The fast simulation of chip multiprocessors (CMPs) presents a critical challenge to the architecture research community as both industry and academia shift their research focus to multicore design. Parallel simulation is a technique to accelerate microarchitecture simulation of CMPs by exploiting the inherent parallelism of CMPs. In this paper, we explore the simulation paradigm of simulating each core of a target CMP in one thread and then spreading the threads across the hardware thread contexts of a host CMP. We implement several parallel simulation schemes using POSIX Threads (Pthreads). We start with cycle-by-cycle simulation and then relax the synchronization condition in various schemes, which we call slack simulations. In slack simulations, the Pthreads simulating different simulated cores do not synchronize after each simulated cycle, but rather they are given some slack. The slack is the difference in cycle between the simulated times of any two target cores. Small slacks, such as a few cycles, greatly improve the efficiency of parallel CMP simulations, with no or negligible simulation error.

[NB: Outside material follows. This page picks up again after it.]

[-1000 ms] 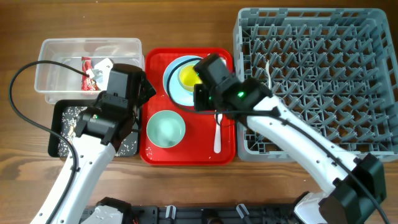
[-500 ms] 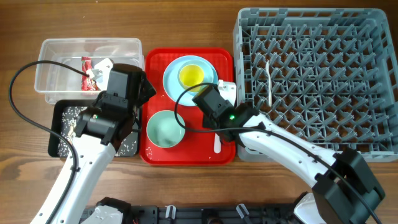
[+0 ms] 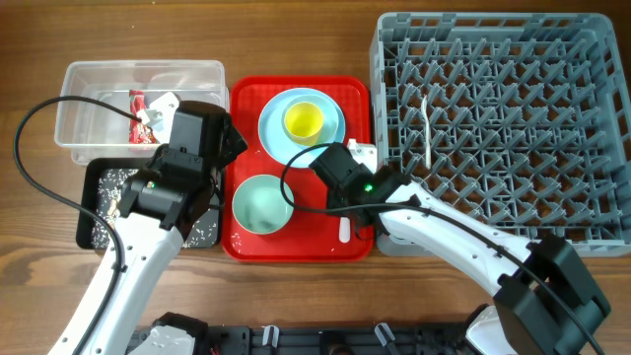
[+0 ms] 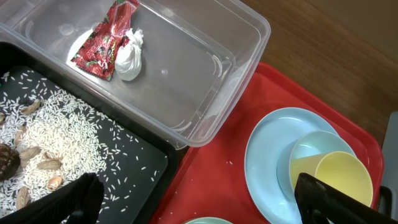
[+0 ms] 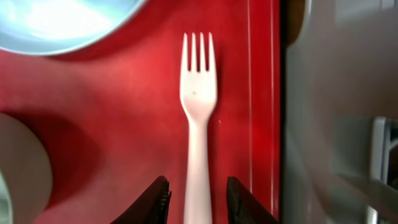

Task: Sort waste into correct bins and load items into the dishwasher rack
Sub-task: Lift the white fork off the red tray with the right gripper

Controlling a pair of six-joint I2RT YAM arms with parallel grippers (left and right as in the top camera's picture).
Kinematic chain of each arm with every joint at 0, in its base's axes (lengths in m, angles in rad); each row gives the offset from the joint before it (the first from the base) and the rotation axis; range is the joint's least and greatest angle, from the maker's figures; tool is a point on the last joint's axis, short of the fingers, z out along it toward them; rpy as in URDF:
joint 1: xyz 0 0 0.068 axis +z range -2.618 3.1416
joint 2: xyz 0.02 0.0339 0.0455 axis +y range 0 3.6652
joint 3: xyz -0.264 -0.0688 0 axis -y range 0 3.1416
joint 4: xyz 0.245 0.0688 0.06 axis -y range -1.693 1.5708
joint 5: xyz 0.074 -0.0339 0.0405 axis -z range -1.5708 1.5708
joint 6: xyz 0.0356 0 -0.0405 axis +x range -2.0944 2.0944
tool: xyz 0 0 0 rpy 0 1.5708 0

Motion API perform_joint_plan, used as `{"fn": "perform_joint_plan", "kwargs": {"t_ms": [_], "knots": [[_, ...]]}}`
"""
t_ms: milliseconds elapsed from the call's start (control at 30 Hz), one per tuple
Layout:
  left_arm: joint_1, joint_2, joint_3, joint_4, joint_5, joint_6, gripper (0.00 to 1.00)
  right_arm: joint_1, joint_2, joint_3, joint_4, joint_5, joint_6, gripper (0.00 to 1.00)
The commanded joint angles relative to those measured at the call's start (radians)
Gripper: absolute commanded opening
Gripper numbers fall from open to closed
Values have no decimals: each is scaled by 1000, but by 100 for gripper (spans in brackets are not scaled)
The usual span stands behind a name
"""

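While right gripper [image 5: 198,202] straddles the white fork [image 5: 199,93] handle, jaws narrow, gaps either side, not gripping. Fork flat on red tray [image 3: 296,248], 5 o'clock corner, tines toward 12 in wrist view. Over black tub [image 4: 124,162] edge, left gripper [image 4: 199,205] wide, empty.

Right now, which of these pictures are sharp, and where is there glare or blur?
Overhead: even, soft light, all sharp, rack included. Left wrist: crisp on the rice and wrapper, pale sheen on the clear bin. Right wrist: fork fairly sharp, white glare on the plate, right side a grey blur, the claw dark and soft.
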Motion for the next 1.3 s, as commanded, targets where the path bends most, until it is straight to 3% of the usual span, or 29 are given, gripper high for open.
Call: {"fn": "perform_joint_plan", "kwargs": {"t_ms": [0, 567, 767, 1033, 1267], "knots": [[6, 2, 5, 1, -14, 13, 100, -7, 32, -4, -11, -18, -3, 33], [6, 2, 5, 0, -14, 13, 100, -121, 185, 28, 24, -228, -142, 33], [6, 2, 5, 1, -13, 13, 100, -121, 186, 37, 23, -234, -159, 11], [6, 2, 5, 1, -14, 13, 100, -121, 185, 84, -16, -234, -160, 8], [6, 2, 5, 1, -13, 13, 100, -121, 155, 346, -206, -211, -283, 4]]}}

We have developed a simulation framework called SlackSim to experiment with various slack simulation schemes. Unlike previous attempts to parallelize multiprocessor simulations on distributed memory machines, SlackSim takes advantage of the efficient sharing of data in the host CMP architecture. We demonstrate the efficiency and accuracy of some well known slack simulation schemes and of some new ones on SlackSim running on a state-of-the-art CMP platform.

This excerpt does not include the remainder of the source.